TASK GOAL: Exclude the pictures. Transcribe, exactly as written, the lines from the one with "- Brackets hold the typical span" through the end of the entries below.

STORED DATA:

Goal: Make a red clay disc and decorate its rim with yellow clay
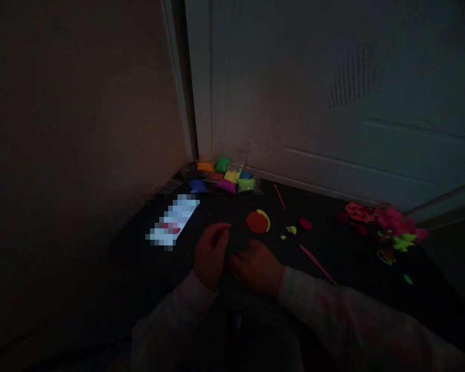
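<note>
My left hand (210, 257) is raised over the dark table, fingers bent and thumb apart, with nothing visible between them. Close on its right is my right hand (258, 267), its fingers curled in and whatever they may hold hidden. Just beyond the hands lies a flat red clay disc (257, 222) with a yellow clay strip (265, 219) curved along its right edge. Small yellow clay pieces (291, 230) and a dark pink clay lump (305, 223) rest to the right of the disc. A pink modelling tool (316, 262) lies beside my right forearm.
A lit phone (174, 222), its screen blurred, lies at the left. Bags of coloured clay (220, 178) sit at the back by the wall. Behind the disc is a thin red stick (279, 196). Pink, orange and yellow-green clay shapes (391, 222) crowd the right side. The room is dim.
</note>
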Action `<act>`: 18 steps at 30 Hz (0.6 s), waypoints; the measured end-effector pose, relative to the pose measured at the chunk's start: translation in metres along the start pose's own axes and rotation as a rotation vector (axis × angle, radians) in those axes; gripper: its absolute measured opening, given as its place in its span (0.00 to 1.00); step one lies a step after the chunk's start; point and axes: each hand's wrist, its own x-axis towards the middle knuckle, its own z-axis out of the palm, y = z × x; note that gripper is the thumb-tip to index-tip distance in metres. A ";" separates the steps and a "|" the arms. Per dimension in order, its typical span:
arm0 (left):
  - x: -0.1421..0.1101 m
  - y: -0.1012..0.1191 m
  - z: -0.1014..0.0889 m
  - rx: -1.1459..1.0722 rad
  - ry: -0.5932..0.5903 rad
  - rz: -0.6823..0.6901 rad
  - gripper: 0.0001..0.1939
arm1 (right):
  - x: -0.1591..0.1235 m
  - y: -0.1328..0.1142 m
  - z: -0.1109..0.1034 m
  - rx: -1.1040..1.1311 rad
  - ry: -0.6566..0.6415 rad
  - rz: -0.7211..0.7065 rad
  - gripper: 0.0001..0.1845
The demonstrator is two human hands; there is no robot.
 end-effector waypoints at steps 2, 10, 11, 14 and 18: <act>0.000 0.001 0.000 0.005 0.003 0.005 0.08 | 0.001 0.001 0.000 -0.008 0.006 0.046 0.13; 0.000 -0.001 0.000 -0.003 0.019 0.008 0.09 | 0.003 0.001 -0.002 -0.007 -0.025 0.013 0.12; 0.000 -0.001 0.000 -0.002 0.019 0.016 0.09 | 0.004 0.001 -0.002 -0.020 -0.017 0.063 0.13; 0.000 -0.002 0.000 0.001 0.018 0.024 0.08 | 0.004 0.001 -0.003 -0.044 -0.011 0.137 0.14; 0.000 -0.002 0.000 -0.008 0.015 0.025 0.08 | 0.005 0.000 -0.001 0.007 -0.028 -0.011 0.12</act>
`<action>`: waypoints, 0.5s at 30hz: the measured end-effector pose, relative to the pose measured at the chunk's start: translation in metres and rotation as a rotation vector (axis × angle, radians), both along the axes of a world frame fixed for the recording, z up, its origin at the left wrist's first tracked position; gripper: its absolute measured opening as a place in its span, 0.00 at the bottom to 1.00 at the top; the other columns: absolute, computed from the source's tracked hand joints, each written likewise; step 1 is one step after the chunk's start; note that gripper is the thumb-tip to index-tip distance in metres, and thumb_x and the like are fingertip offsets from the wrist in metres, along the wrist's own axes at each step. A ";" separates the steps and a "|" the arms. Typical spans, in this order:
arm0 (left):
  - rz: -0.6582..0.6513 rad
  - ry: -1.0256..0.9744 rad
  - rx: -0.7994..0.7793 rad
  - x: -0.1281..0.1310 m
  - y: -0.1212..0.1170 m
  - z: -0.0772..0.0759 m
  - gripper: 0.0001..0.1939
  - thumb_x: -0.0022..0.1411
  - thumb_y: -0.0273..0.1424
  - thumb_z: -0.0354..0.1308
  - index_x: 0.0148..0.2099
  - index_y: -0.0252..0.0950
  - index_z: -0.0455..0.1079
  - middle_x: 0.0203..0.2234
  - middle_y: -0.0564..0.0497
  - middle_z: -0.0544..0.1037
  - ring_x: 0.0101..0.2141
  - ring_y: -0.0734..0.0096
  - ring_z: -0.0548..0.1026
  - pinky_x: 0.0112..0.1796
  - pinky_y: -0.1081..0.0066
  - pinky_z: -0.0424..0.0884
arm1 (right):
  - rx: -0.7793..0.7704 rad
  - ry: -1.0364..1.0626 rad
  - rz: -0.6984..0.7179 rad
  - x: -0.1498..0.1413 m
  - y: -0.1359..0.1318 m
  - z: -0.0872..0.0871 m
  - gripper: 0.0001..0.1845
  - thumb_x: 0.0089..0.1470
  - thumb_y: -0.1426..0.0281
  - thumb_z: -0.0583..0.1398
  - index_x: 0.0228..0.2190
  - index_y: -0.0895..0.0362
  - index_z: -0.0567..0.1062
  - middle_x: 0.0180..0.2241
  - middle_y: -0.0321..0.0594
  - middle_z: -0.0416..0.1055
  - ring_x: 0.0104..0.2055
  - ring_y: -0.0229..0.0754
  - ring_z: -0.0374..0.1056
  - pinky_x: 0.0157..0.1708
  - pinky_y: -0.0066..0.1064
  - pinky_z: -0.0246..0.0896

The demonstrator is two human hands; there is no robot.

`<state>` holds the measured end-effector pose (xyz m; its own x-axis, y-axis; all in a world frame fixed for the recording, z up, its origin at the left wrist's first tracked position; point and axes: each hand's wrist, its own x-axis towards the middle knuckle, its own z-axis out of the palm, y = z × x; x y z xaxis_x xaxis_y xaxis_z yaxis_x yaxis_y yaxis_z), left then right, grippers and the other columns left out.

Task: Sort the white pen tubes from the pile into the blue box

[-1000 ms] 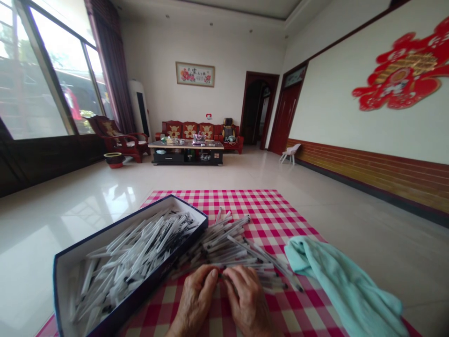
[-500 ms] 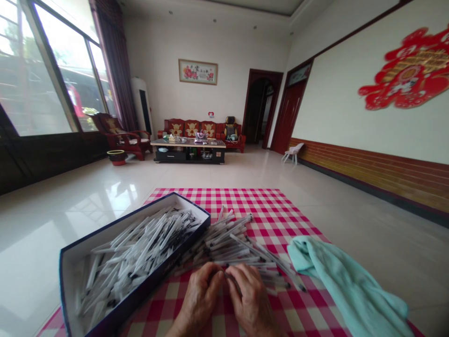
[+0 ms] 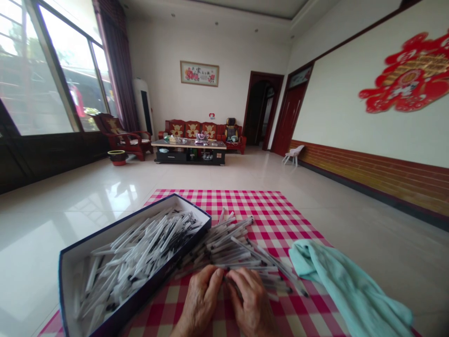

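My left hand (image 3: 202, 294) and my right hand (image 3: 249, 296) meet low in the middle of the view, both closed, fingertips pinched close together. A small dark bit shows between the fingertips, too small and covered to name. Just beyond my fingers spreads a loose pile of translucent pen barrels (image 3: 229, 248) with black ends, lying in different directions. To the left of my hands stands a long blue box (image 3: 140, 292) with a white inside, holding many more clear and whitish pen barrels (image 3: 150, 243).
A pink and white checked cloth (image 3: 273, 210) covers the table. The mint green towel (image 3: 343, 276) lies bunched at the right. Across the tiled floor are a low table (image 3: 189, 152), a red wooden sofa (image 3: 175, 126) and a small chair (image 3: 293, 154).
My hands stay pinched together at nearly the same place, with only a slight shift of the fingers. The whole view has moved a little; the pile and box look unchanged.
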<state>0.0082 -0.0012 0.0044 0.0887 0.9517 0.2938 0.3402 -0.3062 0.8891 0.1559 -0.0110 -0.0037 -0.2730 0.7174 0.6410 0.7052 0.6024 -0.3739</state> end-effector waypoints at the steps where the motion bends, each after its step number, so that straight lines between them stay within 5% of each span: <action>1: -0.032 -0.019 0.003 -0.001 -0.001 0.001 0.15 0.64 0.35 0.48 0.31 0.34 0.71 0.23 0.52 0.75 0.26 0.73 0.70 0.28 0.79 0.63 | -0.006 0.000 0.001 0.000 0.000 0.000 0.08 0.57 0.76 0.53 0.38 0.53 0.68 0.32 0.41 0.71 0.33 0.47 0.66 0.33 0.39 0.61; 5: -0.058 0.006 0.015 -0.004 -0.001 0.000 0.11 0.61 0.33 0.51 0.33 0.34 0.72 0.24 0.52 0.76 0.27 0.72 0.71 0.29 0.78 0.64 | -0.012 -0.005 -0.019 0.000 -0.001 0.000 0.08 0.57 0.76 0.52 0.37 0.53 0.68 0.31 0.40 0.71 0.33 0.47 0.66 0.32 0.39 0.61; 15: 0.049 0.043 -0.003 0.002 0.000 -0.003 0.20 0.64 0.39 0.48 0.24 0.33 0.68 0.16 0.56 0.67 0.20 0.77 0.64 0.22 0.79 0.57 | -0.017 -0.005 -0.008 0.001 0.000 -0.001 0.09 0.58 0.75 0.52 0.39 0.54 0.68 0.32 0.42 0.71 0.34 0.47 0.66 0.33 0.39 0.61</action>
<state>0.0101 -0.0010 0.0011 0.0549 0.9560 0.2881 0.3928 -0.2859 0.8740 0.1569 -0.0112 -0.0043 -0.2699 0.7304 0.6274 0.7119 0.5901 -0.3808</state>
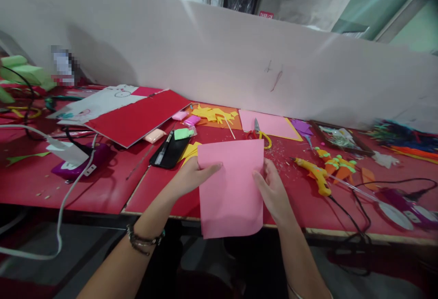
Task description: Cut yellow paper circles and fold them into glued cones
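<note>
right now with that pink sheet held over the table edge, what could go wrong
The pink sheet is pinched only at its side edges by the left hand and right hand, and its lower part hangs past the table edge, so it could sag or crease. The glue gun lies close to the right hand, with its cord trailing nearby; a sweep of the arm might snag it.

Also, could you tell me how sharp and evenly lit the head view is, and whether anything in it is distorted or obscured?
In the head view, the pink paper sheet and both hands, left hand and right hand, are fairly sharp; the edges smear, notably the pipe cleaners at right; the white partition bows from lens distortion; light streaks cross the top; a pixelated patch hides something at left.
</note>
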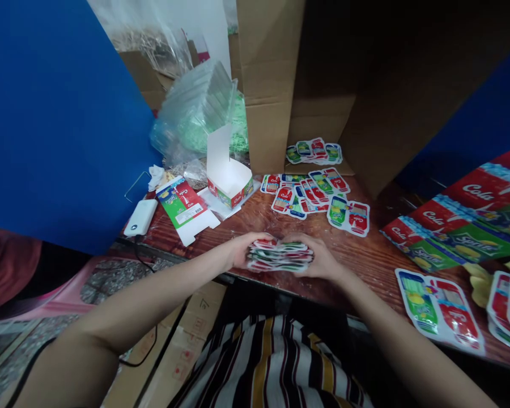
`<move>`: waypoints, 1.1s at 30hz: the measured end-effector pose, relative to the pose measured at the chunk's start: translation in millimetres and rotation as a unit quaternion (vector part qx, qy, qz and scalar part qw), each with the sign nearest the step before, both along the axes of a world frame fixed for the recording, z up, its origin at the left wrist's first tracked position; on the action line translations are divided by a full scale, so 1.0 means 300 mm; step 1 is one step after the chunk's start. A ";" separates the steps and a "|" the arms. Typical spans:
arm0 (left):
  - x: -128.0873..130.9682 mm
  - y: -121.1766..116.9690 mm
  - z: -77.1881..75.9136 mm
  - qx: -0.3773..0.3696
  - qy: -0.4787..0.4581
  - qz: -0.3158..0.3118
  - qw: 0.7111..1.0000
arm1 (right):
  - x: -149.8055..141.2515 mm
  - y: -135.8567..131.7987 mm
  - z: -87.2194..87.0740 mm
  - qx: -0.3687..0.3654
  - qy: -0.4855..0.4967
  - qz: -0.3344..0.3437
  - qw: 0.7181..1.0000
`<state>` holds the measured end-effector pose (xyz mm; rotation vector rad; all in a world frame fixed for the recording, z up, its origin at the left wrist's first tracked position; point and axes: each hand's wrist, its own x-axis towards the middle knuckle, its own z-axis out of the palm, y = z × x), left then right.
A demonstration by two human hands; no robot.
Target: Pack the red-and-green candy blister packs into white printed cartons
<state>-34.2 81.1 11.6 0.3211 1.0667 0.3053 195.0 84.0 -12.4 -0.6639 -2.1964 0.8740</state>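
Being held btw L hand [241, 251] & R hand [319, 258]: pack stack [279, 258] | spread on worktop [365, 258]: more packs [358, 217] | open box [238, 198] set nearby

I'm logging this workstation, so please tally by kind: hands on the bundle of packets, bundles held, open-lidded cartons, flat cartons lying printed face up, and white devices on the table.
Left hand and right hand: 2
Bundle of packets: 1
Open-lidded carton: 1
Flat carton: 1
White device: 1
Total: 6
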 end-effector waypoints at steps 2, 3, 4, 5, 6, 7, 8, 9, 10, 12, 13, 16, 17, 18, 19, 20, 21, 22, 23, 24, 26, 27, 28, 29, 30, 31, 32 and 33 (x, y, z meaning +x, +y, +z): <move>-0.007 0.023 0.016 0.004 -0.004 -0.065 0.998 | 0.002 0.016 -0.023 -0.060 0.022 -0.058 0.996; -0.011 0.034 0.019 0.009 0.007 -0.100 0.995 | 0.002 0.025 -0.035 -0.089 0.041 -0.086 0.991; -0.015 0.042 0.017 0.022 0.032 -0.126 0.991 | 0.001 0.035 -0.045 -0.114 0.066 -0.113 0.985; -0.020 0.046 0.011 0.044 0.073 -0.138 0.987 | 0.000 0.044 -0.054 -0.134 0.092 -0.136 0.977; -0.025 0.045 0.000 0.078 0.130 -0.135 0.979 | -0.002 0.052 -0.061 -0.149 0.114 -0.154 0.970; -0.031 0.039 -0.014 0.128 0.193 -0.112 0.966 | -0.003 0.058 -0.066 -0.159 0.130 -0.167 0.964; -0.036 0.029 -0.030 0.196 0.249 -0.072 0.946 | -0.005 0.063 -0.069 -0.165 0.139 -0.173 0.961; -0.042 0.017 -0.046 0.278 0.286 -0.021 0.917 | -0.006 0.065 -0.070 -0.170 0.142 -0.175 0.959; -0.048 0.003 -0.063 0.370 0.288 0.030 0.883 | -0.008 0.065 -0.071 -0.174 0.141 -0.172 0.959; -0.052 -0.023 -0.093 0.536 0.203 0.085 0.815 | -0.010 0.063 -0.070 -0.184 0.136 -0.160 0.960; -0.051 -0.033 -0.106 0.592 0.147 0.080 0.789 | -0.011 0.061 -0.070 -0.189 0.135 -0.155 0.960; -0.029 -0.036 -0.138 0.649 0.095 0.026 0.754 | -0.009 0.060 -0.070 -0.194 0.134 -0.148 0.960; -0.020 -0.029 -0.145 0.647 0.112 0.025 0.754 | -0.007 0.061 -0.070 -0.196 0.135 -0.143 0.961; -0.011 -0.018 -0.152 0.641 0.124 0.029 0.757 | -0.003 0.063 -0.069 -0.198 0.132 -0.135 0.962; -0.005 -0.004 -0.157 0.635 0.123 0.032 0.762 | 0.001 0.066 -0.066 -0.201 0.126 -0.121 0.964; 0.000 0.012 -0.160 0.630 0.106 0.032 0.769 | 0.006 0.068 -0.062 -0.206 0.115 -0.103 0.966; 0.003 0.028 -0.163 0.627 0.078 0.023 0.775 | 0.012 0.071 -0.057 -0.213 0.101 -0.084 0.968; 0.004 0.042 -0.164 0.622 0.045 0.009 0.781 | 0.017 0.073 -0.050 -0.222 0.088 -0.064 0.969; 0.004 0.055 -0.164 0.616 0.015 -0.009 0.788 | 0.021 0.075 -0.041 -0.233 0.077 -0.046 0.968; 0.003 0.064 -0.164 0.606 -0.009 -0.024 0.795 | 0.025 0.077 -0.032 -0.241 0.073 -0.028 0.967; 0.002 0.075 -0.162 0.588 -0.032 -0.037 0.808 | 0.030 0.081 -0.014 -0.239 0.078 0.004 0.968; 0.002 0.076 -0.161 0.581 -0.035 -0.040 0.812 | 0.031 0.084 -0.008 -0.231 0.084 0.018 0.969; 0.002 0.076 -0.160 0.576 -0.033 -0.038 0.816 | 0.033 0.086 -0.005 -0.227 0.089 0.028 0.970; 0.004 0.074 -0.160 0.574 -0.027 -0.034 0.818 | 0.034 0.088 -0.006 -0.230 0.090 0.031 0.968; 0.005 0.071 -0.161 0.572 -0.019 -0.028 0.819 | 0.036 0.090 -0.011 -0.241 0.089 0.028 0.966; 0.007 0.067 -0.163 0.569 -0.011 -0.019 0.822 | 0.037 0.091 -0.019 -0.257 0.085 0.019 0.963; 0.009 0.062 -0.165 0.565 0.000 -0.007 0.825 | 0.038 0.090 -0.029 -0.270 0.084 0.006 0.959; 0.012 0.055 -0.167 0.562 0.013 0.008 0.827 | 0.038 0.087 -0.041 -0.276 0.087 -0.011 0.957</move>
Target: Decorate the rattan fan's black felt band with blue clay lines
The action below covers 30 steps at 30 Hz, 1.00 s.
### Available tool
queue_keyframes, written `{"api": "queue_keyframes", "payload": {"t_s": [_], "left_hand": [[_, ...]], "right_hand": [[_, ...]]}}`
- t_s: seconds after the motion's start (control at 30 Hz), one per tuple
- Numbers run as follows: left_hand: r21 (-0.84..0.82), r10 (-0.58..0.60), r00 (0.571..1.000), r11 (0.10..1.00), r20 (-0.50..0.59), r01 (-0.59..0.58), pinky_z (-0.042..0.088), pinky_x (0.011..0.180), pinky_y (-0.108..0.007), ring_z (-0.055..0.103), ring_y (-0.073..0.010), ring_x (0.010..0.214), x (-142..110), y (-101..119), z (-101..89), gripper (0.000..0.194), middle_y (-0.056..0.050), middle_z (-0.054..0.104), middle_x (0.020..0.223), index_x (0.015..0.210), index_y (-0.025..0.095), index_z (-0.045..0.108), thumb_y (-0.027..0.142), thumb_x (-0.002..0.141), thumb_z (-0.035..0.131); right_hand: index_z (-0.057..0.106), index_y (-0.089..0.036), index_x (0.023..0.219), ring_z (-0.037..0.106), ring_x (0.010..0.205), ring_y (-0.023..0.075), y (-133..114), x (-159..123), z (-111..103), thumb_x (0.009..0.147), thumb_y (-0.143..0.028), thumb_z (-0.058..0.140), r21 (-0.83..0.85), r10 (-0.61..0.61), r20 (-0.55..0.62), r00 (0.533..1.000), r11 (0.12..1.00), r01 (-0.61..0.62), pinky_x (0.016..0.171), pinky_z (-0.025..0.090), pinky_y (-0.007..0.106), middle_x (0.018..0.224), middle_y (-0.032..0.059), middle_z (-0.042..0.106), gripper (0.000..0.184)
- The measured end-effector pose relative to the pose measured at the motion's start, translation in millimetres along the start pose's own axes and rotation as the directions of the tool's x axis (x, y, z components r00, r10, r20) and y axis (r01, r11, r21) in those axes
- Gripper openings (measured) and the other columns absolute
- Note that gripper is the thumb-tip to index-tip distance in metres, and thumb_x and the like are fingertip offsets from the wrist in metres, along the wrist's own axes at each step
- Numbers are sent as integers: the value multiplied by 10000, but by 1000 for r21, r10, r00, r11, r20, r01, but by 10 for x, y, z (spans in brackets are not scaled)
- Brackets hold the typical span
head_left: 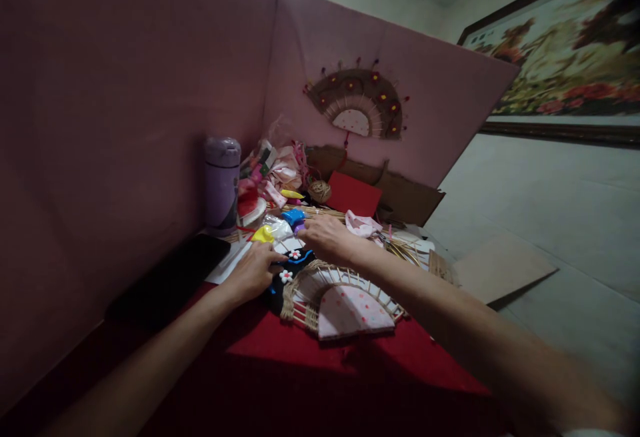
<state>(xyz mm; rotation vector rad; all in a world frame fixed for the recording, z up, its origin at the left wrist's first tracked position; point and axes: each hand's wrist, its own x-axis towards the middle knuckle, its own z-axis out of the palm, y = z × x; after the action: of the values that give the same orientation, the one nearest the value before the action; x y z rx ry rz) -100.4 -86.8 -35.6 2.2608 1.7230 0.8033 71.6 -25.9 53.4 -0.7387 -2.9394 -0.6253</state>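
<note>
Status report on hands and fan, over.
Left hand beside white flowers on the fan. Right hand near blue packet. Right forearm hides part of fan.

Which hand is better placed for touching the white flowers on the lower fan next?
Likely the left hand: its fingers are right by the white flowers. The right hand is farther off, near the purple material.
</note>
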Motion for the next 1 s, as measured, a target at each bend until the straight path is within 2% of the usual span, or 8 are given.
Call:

SOLUTION TO THIS EXERCISE:
- Brackets hold the typical span
head_left: 
<state>(xyz mm; rotation vector rad; all in a world frame fixed for the recording, z up, its origin at the left wrist's first tracked position; point and axes: each hand's wrist, its own x-axis towards the middle knuckle, its own z-axis out of the palm, y = z × x; after the action: of the values that give the same orientation, the one nearest the value before the action; x y z rx ry rz) -100.4 -86.8 -35.6 2.2608 1.7230 0.8033 71.6 -25.9 53.4 -0.7387 -2.9394 -0.6253</state>
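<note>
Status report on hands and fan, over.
Left hand beside white flowers on the fan. Right hand near blue packet. Right forearm hides part of fan.

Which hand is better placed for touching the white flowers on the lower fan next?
Likely the left hand: its fingers are right by the white flowers. The right hand is farther off, near the purple material.
</note>
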Motion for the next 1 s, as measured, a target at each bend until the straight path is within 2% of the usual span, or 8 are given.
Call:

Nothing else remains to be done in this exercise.